▶ _ACTION ITEM_: First find the line with "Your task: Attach" in the entries below, then set down exactly every line through the line with "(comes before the", that line included.
* * *
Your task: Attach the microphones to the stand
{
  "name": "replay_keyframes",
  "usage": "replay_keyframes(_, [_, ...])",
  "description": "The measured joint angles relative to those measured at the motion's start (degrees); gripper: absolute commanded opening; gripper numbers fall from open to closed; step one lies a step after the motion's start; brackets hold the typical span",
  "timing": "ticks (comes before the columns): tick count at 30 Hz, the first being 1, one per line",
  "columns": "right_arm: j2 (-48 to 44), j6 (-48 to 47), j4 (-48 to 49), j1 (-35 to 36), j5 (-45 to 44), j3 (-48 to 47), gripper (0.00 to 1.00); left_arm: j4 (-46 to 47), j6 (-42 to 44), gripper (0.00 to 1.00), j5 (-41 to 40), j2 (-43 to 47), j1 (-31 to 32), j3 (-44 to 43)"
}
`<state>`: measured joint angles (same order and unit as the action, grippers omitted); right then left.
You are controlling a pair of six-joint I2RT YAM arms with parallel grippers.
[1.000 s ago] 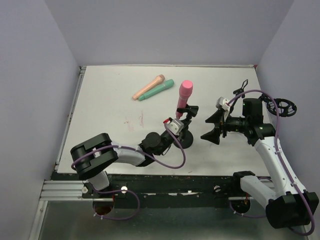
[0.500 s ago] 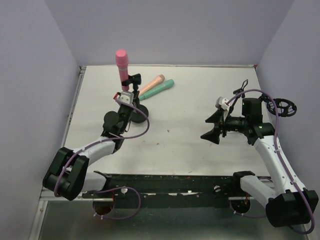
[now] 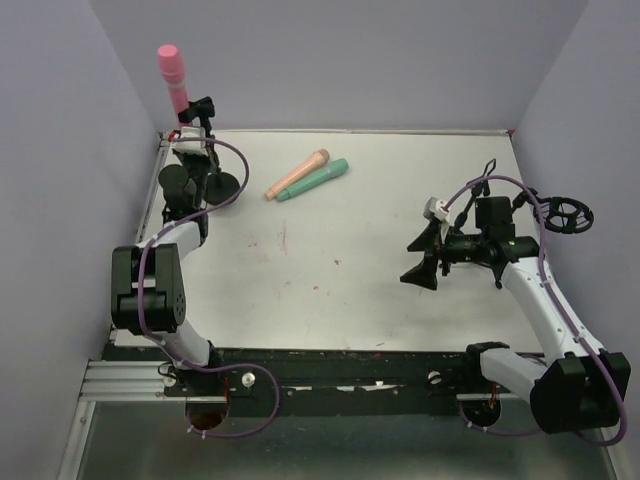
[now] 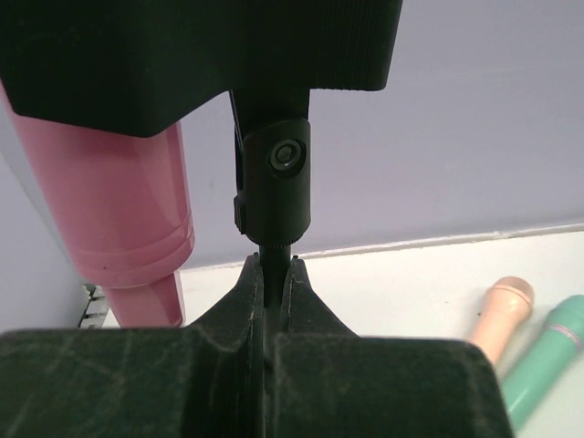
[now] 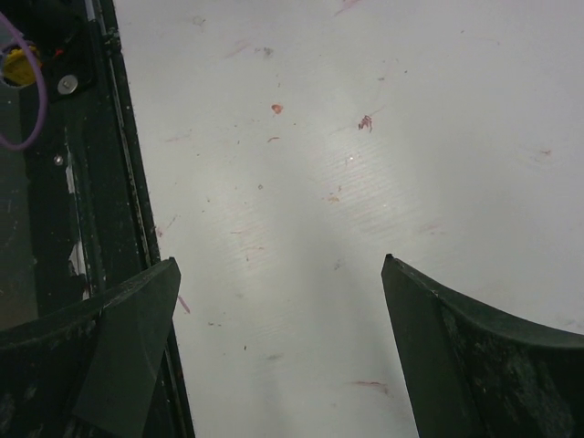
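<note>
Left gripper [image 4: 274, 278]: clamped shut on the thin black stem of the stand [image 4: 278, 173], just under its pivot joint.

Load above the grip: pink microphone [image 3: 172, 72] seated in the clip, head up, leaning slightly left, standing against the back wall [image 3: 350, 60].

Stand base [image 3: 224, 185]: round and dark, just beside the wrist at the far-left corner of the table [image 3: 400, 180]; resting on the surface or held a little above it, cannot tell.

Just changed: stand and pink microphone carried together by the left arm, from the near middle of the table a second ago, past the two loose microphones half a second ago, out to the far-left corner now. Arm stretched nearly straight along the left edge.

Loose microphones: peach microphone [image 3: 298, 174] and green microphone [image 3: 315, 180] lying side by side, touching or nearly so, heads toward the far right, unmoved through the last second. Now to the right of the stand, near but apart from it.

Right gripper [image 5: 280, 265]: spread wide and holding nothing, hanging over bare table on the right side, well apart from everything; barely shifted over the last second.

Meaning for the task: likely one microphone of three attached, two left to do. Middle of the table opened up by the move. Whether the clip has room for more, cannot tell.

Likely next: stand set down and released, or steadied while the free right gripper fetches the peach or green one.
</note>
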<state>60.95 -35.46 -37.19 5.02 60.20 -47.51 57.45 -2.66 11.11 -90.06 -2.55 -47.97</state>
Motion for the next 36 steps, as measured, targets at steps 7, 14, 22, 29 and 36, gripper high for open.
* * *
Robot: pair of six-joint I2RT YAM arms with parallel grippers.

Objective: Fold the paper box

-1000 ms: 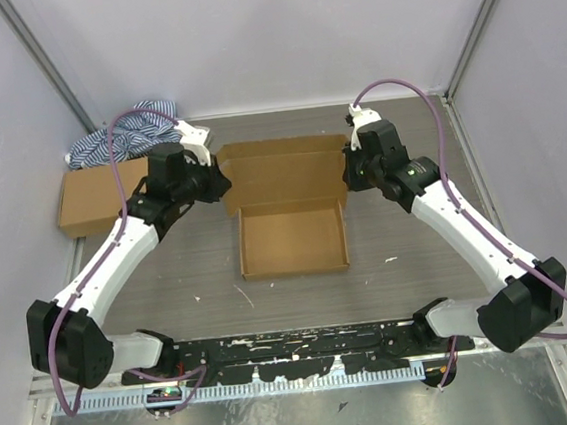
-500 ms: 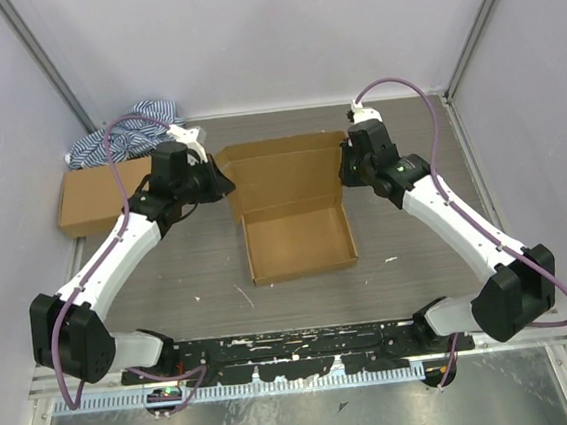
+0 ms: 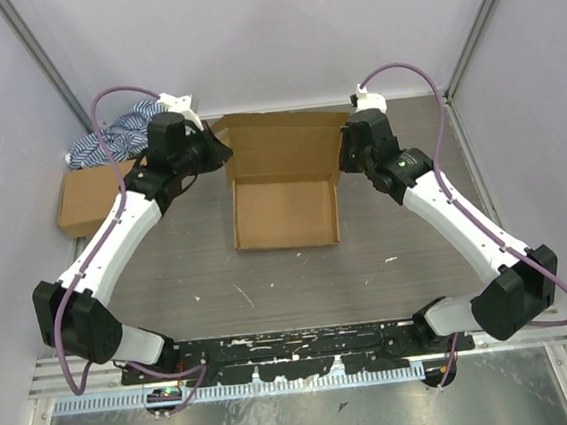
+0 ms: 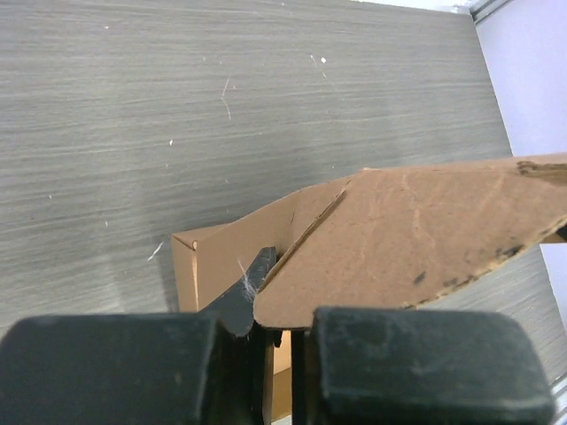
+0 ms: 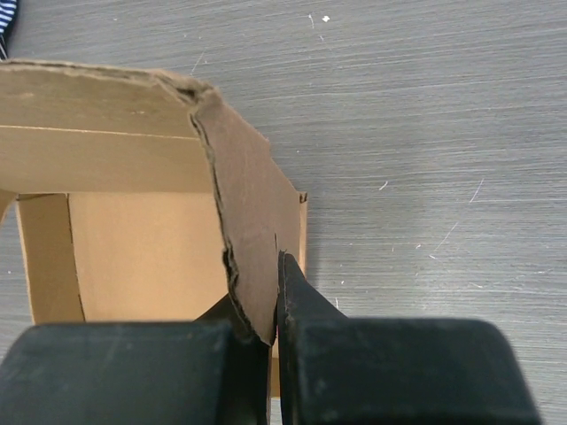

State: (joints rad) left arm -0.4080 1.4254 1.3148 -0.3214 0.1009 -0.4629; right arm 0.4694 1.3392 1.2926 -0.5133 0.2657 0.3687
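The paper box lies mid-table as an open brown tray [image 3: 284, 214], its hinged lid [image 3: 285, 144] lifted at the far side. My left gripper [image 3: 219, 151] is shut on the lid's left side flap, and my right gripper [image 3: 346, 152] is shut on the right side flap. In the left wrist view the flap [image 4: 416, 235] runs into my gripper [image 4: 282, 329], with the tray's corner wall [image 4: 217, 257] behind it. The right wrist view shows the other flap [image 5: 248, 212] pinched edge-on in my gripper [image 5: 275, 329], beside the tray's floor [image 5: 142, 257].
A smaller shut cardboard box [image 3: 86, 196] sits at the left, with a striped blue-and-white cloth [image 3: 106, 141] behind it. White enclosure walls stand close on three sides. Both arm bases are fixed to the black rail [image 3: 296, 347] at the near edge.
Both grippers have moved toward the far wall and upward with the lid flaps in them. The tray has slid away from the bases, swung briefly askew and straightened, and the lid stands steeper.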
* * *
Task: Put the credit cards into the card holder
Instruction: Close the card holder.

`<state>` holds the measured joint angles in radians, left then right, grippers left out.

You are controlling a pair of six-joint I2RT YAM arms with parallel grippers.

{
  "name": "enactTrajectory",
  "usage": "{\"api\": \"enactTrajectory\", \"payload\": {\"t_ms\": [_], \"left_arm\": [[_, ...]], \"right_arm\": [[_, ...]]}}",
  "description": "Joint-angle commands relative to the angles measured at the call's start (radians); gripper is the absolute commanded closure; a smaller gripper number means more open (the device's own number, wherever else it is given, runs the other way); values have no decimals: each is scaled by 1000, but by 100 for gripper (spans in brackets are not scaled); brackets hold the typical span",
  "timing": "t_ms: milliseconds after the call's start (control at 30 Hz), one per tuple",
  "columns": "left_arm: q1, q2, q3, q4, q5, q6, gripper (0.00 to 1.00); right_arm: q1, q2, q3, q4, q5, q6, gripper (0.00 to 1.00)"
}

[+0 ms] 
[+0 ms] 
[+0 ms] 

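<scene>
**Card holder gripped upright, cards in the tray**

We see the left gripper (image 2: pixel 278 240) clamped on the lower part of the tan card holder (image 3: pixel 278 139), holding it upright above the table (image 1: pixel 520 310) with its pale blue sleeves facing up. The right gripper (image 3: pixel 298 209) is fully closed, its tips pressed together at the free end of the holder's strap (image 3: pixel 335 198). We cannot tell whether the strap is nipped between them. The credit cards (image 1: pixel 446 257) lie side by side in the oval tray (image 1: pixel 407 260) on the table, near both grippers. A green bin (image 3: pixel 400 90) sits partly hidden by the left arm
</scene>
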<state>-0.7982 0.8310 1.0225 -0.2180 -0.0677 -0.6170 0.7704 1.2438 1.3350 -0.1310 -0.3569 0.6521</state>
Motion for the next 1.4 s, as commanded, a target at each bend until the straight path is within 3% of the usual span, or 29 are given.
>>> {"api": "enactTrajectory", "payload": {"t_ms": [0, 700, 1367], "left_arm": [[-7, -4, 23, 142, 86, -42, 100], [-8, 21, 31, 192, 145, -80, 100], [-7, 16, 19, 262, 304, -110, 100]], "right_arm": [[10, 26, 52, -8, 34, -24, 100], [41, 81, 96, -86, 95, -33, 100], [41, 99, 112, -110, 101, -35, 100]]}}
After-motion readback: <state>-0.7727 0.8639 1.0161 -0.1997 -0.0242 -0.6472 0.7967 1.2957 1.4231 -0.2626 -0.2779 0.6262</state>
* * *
▶ _YOUR SOLUTION_:
Your task: Attach the microphones to the stand
{
  "name": "replay_keyframes",
  "usage": "replay_keyframes(_, [_, ...])",
  "description": "The measured joint angles relative to those measured at the motion's start (degrees); gripper: absolute commanded opening; gripper numbers fall from open to closed; step one lies a step after the motion's start; brackets hold the typical span",
  "timing": "ticks (comes before the columns): tick count at 30 Hz, the first being 1, one per line",

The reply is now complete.